Document:

10.1 - Fifth Amended & Restated Revolving Promissory Note

FIFTH AMENDED AND RESTATED REVOLVING PROMISSORY NOTE

Omaha, Nebraska                                        $1,000,000.00
Note Date: April 1, 2012
Maturity Date: April 1, 2013

On or before April 1, 2013, HIGHWATER ETHANOL, LLC ("BORROWER"), promises to pay to the order of First Bank & Trust ("BANK") in care of FIRST NATIONAL BANK OF OMAHA at its headquarters in Omaha, Nebraska and in its capacity as the ADMINISTRATIVE AGENT for the BANKS under the AGREEMENT (as defined below), the principal sum hereof, which shall be One Million and No/100 Dollars ($1,000,000.00) or so much thereof as may have been advanced by BANK and shown on the records of the ADMINISTRATIVE AGENT to be outstanding under this FIFTH AMENDED AND RESTATED REVOLVING PROMISSORY NOTE ("REVOLVING PROMISSORY NOTE"). Interest on the principal balance from time to time outstanding will accrue at the rate provided for in the AGREEMENT, adjusting as provided for in the AGREEMENT. This REVOLVING PROMISSORY NOTE amends and restates that certain FOURTH AMENDED AND RESTATED REVOLVING PROMISSORY NOTE dated August 26, 2011 executed in favor of and delivered to BANK, but is not a novation thereof. Interest shall be calculated on the basis of a 360-day year, counting the actual number of days elapsed. Interest on the REVOLVING LOAN shall be payable monthly, in arrears.
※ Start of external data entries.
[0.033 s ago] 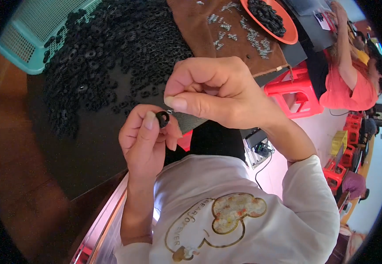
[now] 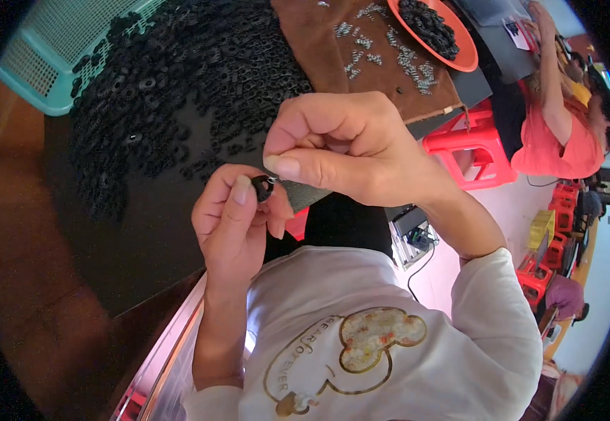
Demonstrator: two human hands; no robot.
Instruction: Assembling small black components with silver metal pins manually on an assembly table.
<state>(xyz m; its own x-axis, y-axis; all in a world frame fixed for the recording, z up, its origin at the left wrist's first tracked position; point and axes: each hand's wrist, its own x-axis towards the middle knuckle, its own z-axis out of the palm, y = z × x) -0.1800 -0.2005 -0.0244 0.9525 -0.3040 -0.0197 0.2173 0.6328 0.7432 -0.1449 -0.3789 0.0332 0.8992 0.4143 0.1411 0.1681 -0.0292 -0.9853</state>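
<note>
My left hand (image 2: 226,224) pinches a small black plastic ring (image 2: 260,188) between thumb and forefinger, its other fingers curled below. Just right of it, my right hand (image 2: 350,144) is closed, thumb against forefinger, on a tiny metal spring (image 2: 273,180). The spring's end reaches the ring's opening; whether it sits inside I cannot tell. Beyond both hands, a wide heap of similar black plastic parts (image 2: 186,77) covers the dark tabletop. Loose metal springs (image 2: 407,67) lie scattered on a brown cloth (image 2: 313,31) at the far right.
A teal mesh basket (image 2: 56,105) stands at the far left, against the heap. An orange bowl (image 2: 468,62) of black parts rests beside the cloth. Red stools (image 2: 487,175) are to the right, where a person in a coral shirt (image 2: 554,144) sits.
The black ring has turned slightly in my left fingers, and the spring's end now overlaps the ring's opening. My right hand has barely moved.
</note>
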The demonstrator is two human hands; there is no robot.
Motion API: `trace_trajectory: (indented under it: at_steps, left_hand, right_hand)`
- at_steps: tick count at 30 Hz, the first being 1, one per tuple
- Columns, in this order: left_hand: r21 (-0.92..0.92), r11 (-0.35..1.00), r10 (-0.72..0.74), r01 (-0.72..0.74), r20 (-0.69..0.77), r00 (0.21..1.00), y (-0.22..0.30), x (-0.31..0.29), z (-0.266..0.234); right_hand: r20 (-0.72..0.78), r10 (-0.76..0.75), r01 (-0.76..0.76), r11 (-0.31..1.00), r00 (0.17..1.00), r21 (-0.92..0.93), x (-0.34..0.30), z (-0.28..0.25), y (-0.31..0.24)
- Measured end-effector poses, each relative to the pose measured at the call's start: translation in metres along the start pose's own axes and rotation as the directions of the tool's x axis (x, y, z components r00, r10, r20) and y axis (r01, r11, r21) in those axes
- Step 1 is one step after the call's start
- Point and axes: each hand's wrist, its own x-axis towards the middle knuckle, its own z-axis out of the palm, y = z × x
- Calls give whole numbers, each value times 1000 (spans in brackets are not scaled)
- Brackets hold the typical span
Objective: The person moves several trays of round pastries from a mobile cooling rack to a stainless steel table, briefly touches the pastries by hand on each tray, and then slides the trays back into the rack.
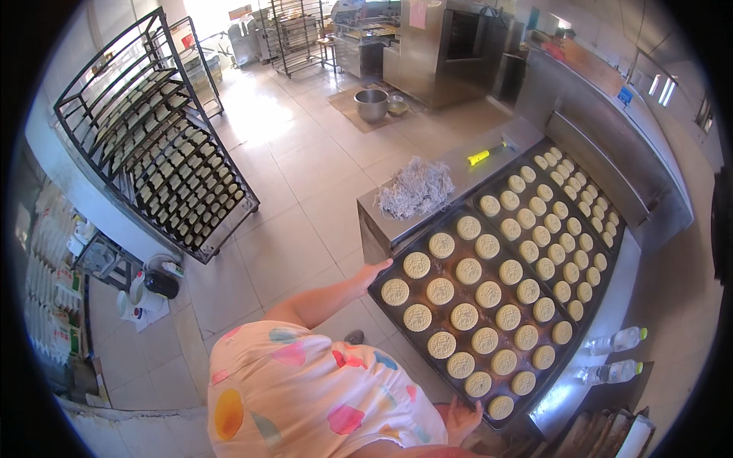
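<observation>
A dark baking tray lies in front of me on the right, filled with rows of round, pale, patterned pastries that look like mooncakes. My left hand grips its near left corner, fingers partly hidden at the edge. At the near right corner my right hand holds the rim, with some fingers out of sight beneath it. More trays of the same pastries sit behind, close against this one, along the metal counter.
Shredded paper and a yellow-handled tool lie on the metal counter. Two clear bottles are by the tray's right side. A tall rack of filled trays stands left. A metal bowl rests on the floor ahead.
</observation>
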Motion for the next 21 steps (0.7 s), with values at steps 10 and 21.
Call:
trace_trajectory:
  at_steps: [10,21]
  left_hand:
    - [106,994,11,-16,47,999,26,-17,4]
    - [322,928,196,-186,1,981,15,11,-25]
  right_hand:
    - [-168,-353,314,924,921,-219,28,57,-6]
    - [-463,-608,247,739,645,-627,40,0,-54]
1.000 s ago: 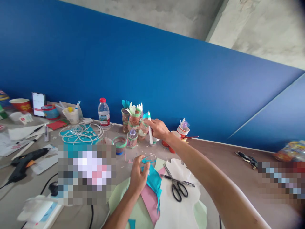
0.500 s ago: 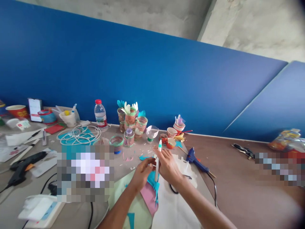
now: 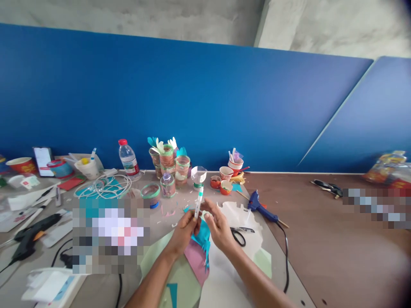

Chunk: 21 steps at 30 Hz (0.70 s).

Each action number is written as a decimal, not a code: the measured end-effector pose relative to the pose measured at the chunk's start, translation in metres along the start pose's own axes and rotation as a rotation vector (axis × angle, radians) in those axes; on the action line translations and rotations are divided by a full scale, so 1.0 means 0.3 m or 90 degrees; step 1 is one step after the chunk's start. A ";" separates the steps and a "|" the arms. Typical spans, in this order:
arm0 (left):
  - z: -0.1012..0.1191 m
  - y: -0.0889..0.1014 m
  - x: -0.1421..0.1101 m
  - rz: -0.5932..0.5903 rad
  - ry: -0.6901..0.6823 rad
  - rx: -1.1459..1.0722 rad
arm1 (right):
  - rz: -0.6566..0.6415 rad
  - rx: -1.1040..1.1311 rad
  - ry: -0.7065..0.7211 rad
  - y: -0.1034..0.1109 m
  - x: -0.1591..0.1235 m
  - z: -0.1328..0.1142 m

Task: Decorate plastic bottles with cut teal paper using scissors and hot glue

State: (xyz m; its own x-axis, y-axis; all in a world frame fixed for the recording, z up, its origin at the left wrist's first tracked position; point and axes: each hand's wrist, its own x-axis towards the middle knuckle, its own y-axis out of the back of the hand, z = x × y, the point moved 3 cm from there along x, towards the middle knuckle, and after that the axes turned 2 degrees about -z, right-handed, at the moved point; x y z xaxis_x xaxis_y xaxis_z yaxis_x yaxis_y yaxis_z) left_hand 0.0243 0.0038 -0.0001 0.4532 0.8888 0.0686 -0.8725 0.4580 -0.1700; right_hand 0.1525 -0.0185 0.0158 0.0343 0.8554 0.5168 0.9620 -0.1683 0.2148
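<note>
My left hand [image 3: 184, 230] pinches the lower end of a white glue stick tube [image 3: 198, 201] with a green band, held upright above the table. My right hand [image 3: 218, 224] is close beside it on the right, fingers curled toward the tube's base; whether it grips the tube I cannot make out. Under both hands lie a fringed teal paper piece [image 3: 203, 236], a pink sheet [image 3: 195, 260] and pale green paper [image 3: 180, 278]. Black scissors [image 3: 238, 234] rest on white paper just right of my right hand.
A blue glue gun [image 3: 260, 208] with its cord lies to the right. Decorated jars with paper flowers [image 3: 167, 164], a water bottle [image 3: 127, 158], small paper cups [image 3: 228, 175], coiled white cord [image 3: 104, 186] and a black glue gun [image 3: 30, 229] crowd the table's back and left. A blue wall stands behind.
My right hand brought the glue stick from the jars at the back down to my left hand, which lifted off the teal paper and took the tube's lower end. The camera tilted down.
</note>
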 end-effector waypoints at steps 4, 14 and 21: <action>-0.018 -0.039 -0.009 -0.057 0.036 0.027 | -0.029 0.183 -0.150 -0.035 -0.013 0.028; -0.039 -0.054 -0.012 -0.080 0.120 -0.034 | -0.001 0.302 -0.227 -0.043 -0.015 0.052; -0.084 -0.054 -0.004 -0.085 0.122 -0.014 | 0.058 0.245 -0.176 -0.037 -0.021 0.036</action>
State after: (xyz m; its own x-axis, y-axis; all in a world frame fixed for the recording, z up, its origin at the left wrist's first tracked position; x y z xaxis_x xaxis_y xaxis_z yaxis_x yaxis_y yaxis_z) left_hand 0.0423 -0.0052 -0.0221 0.5923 0.7999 -0.0964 -0.7996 0.5688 -0.1929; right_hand 0.1445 -0.0167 0.0012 0.1435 0.9524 0.2691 0.9805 -0.0998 -0.1696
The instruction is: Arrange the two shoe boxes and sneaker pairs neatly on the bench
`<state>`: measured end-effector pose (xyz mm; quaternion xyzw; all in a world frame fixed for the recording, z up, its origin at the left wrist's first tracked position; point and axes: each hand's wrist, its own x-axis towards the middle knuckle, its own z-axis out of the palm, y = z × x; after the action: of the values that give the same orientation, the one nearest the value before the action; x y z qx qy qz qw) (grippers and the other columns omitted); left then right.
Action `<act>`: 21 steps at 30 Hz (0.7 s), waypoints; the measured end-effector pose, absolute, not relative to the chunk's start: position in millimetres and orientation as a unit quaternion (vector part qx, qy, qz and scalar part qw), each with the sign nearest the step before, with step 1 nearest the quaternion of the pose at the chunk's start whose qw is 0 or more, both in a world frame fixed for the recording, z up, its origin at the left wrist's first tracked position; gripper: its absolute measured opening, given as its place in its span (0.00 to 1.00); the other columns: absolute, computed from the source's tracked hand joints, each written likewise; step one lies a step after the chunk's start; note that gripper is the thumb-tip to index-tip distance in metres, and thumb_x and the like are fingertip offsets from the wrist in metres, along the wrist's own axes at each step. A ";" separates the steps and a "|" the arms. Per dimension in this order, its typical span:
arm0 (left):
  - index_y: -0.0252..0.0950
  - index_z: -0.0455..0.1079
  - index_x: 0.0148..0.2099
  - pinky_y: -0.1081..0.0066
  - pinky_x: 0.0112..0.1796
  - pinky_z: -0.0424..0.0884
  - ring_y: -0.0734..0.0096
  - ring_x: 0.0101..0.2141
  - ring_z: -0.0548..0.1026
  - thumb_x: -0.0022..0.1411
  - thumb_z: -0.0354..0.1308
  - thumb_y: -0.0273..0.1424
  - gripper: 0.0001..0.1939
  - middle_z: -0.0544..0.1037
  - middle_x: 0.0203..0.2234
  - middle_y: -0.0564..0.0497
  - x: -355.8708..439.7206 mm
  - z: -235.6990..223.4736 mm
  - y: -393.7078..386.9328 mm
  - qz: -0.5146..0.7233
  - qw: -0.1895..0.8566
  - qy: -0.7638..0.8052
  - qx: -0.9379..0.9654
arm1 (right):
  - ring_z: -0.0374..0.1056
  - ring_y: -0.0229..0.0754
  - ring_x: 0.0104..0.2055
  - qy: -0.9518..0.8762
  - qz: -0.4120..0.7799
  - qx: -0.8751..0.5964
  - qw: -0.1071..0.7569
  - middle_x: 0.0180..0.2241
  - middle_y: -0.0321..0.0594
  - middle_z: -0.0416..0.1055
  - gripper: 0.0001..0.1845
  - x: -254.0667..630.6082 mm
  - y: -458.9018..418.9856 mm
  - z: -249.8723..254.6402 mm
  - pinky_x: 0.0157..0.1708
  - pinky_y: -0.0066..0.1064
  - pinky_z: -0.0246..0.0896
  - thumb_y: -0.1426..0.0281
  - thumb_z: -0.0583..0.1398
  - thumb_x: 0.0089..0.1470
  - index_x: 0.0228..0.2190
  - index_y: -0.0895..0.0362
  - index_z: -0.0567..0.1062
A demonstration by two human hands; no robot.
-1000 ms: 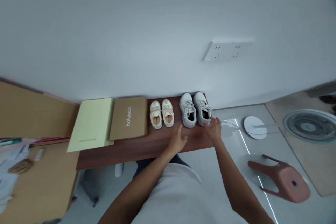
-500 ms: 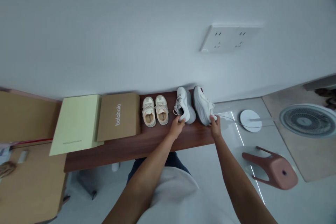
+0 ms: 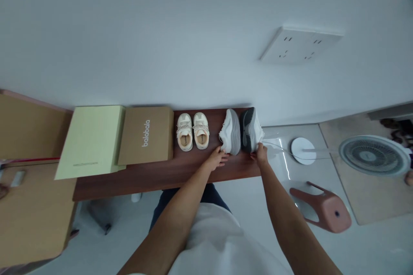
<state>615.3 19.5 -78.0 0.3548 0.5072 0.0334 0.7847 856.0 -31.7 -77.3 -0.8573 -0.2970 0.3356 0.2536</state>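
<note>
Two white sneakers sit at the right end of a dark wooden bench. The left sneaker (image 3: pixel 229 132) leans onto its side, its thick grey sole facing right. Beside it the right sneaker (image 3: pixel 257 128) is tipped the other way, showing a dark sole toward its mate. My left hand (image 3: pixel 217 159) is at the left sneaker's heel, fingers stretched and apart, the thumb close to or touching it. My right hand (image 3: pixel 260 154) grips the heel of the right sneaker; some fingertips are hidden behind it. Left of them stands a pair of small cream shoes (image 3: pixel 185 134), toes toward the wall.
On the bench (image 3: pixel 155 180) lie a brown shoebox (image 3: pixel 145 137) and a pale green box (image 3: pixel 90 139). A wall socket plate (image 3: pixel 301 45) is above. At right are a pink stool (image 3: pixel 335 212) and a standing fan (image 3: pixel 371 154); a tan table (image 3: pixel 35 219) is at left.
Both sneakers have tipped further onto their sides, and the right one now shows its dark sole. My left hand's fingers have opened at the heel. The view has shifted slightly.
</note>
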 end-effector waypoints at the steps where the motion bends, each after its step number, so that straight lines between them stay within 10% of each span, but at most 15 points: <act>1: 0.47 0.55 0.66 0.64 0.45 0.73 0.69 0.46 0.80 0.73 0.44 0.45 0.23 0.78 0.52 0.45 613.1 -76.8 15.8 0.036 0.758 0.537 0.369 | 0.74 0.55 0.40 -0.261 0.313 -0.881 0.240 0.37 0.50 0.73 0.32 857.1 -31.8 -71.2 0.39 0.47 0.71 0.52 0.41 0.62 0.55 0.60 0.62; 6: 0.37 0.57 0.68 0.55 0.57 0.67 0.56 0.58 0.72 0.67 0.55 0.35 0.30 0.73 0.56 0.37 562.5 -65.2 -4.7 0.193 0.520 0.618 0.558 | 0.60 0.64 0.61 -0.321 0.083 -0.899 0.286 0.58 0.67 0.62 0.38 802.5 -35.2 -41.2 0.60 0.55 0.57 0.52 0.53 0.60 0.62 0.65 0.57; 10: 0.37 0.64 0.64 0.49 0.64 0.56 0.49 0.68 0.57 0.64 0.58 0.31 0.27 0.61 0.65 0.36 509.8 -61.3 11.2 0.269 0.319 0.724 0.550 | 0.60 0.55 0.63 -0.530 0.236 -0.747 0.325 0.60 0.56 0.63 0.25 689.0 -8.9 -41.9 0.60 0.48 0.59 0.56 0.56 0.61 0.56 0.55 0.68; 16: 0.37 0.74 0.35 0.60 0.57 0.68 0.54 0.52 0.74 0.57 0.65 0.30 0.04 0.74 0.45 0.44 490.1 -72.3 53.6 0.355 0.437 0.698 0.443 | 0.64 0.56 0.60 -0.452 0.345 -0.742 0.356 0.53 0.55 0.69 0.15 621.9 42.4 -69.8 0.60 0.44 0.60 0.59 0.68 0.49 0.34 0.58 0.77; 21: 0.37 0.72 0.39 0.61 0.49 0.74 0.63 0.41 0.78 0.60 0.64 0.39 0.11 0.78 0.33 0.51 479.2 -77.5 40.7 0.375 0.680 0.585 0.235 | 0.71 0.45 0.43 -0.171 0.509 -0.661 0.524 0.32 0.35 0.74 0.14 644.9 10.7 -83.5 0.48 0.40 0.70 0.56 0.65 0.52 0.30 0.53 0.71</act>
<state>479.2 40.7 -77.5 0.2355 0.5845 0.3751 0.6798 644.9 10.7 -83.5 -0.6610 -0.1714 0.5095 0.5235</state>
The interest rate applicable to this REVOLVING NOTE is subject to reduction as provided for in Section 2.15 of the AGREEMENT.

This REVOLVING PROMISSORY NOTE is executed pursuant to that certain Construction Loan Agreement dated April 24, 2008 between BANKS and BORROWER (the Construction Loan Agreement, together with all amendments, modifications and supplements thereto and all restatements and replacements thereof is called the ("AGREEMENT"). The AGREEMENT, and any amendments or substitutions thereof or thereto, contains additional terms and conditions, including default and acceleration provisions, which are incorporated into this REVOLVING PROMISSORY NOTE by reference. All capitalized terms not otherwise defined herein shall have the same meanings as set forth in the AGREEMENT.

The aggregate unpaid principal amount hereof plus interest shall become immediately due and payable without demand or further action on the part of the ADMINISTRATIVE AGENT or BANK upon the occurrence of an EVENT OF DEFAULT as set forth under the AGREEMENT or any other LOAN DOCUMENT. If the maturity date of this REVOLVING PROMISSORY NOTE is accelerated as a consequence of an EVENT OF DEFAULT, then the AGENT shall have all the rights and remedies provided for in the AGREEMENT, the other LOAN DOCUMENTS or otherwise available at law or in equity. The rights, powers, privileges, options and remedies of AGENT provided in the AGREEMENT, the other LOAN DOCUMENTS or otherwise available at law or in equity shall be cumulative and concurrent,
and may be pursued singly, successively or together at the sole discretion of AGENT, and may be exercised as often as occasion therefor shall occur. No delay or discontinuance in the exercise of any right, power, privilege, option or remedy shall be deemed a waiver of such right, power, privilege, option or remedy, nor shall the exercise of any right, power, privilege, option or remedy be deemed an election of remedies or a waiver of any other right, power, privilege, option or remedy. Without limiting the generality of the foregoing, the ADMINISTRATIVE AGENT's waiver of an EVENT OF DEFAULT shall not constitute a waiver of acceleration in connection with any future EVENT OF DEFAULT. The ADMINISTRATIVE AGENT may rescind any acceleration of this REVOLVING PROMISSORY NOTE without in any way waiving or affecting any acceleration of this REVOLVING PROMISSORY NOTE in the future as a consequence of an EVENT OF DEFAULT. The ADMINISTRATIVE AGENT's acceptance of partial payment or partial performance shall not in any way affect or rescind any acceleration of this REVOLVING PROMISSORY NOTE made 

by the ADMINISTRATIVE AGENT.

Unless prohibited by law, BORROWER will pay on demand all reasonable costs of collection, reasonable legal expenses and reasonable attorneys' fees and costs incurred or paid by BANK in collecting and/or enforcing this REVOLVING PROMISSORY NOTE. Furthermore, BANK reserves the right to offset without notice all funds held by BANK against debts owing to BANK by BORROWER.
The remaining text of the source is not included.